Both are 2020 graduates of the University’s master of music program in jazz studies/arranging.

“Yu Nishiyama and Hunter McKay were always stand-out students in our master of music in jazz arranging program,” says Peter McGuinness, professor of music and head of the jazz arranging program. “While at William Paterson, both of these musicians demonstrated incredible creativity and a very prolific bounty of work. Now, they have gone on to make a real mark in the outside world. We could not be prouder!”

Nishiyama was honored for her composition for 17-piece big band, “Honorary Whites,” which explores the emotions she has felt in experiencing discrimination as a minority. “’Honorary whites’ is a term used to grant some of the rights and privileges of whites to those who had been treated as non-whites,” says Nishiyama, who came to the United States from Japan in 2013. “Racial discrimination is not only between black and white people, and there are so many other forms of discrimination that exist in this world.” The composition is one of five of her original big band works that will be featured in her upcoming album with the Yu Nishiyama Big Band, A Lotus in the Mud, slated for release in October 2021.

A jazz saxophonist and composer, Nishiyama earned her bachelor’s degree at the University of North Texas. She received the 2019 Herb Alpert Young Jazz Composer Award for her big band composition, “Gloomy Suite,” and was accepted into the prestigious BMI Jazz Composer’s Workshop in 2019. In addition to her own projects and performances, Nishiyama has given masterclasses in jazz saxophone and composition at universities in Japan and played the keyboard and multiple woodwinds in pit orchestras at different venues.

McKay received an honorable mention for his piece for full big band, “Engine Noise.” McKay says the work “is a direct result of my time living in New Jersey.  While I was getting my master’s at WP, my girlfriend Emily was getting her master’s at McGill University in Montreal so we both travelled back and forth between the two areas a lot,” he explains. “’Engine Noise’ is inspired by the sounds of those train rides and it includes transcriptions of many of the sounds you’ll hear on NJ Transit, Amtrak, and the Montreal Metro, including ticket machines, train horns, track noise, warning bells, and door-closing chimes. I love composing for big band,” he adds, “and I hope to make that a large part of my career going forward so the encouragement of ASCAP means the world to me!”

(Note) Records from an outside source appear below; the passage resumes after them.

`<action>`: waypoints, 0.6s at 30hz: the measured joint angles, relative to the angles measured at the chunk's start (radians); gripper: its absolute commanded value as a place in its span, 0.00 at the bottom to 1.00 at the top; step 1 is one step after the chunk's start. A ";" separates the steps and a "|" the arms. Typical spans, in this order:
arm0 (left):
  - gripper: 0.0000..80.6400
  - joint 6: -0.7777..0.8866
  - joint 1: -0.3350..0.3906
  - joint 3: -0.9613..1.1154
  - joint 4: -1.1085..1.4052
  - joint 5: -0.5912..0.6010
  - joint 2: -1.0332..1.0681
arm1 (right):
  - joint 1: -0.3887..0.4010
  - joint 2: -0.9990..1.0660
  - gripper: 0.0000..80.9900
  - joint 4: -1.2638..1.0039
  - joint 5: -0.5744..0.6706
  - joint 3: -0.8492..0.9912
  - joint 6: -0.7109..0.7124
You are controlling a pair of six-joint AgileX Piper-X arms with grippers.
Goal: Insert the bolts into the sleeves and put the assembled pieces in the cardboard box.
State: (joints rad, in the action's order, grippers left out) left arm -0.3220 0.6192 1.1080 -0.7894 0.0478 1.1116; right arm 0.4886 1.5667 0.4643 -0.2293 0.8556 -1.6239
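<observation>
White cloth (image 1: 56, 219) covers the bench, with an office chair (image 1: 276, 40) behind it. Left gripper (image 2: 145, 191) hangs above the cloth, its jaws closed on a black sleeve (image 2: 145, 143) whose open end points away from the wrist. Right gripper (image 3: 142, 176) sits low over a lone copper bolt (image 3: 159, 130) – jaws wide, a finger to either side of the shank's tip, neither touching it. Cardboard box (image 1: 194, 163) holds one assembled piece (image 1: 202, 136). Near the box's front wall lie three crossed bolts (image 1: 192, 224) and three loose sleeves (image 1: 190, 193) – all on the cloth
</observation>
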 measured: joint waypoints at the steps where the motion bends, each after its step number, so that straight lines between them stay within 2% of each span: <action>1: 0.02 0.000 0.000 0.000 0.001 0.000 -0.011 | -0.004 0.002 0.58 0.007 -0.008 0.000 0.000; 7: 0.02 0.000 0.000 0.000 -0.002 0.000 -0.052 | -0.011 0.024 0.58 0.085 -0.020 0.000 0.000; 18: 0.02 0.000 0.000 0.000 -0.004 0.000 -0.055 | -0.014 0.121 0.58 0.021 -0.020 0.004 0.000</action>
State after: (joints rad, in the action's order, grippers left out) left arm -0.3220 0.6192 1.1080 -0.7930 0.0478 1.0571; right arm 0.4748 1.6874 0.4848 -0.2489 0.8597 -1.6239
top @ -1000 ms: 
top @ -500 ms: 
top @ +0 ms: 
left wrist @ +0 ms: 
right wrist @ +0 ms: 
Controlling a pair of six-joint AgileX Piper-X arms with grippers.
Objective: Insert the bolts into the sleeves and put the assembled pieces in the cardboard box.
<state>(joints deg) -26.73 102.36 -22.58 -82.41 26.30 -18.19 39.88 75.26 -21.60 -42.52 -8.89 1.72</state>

McKay, a Boston-based saxophonist and composer, is a co-founder, with alumnus Skyler Hagner, MM ’20, of the New York City-based jazz composers collective, Abacus. They recently received a Jazz Road grant through South Arts to take the ensemble on a two-week tour of New England in July and August 2021. He also leads the newly founded virtual iteration of the Social Animals Big Band and is a member of Boston-based experimental quartet AHHA. As a sideman, he has performed with jazz and popular artists, including America's Got Talent winner Landau Eugene Murphy Jr. McKay, who earned a bachelor’s degree from the University of southern Maine, is a teaching fellow at the New England Conservatory of Music where he is pursuing a doctor of musical arts degree.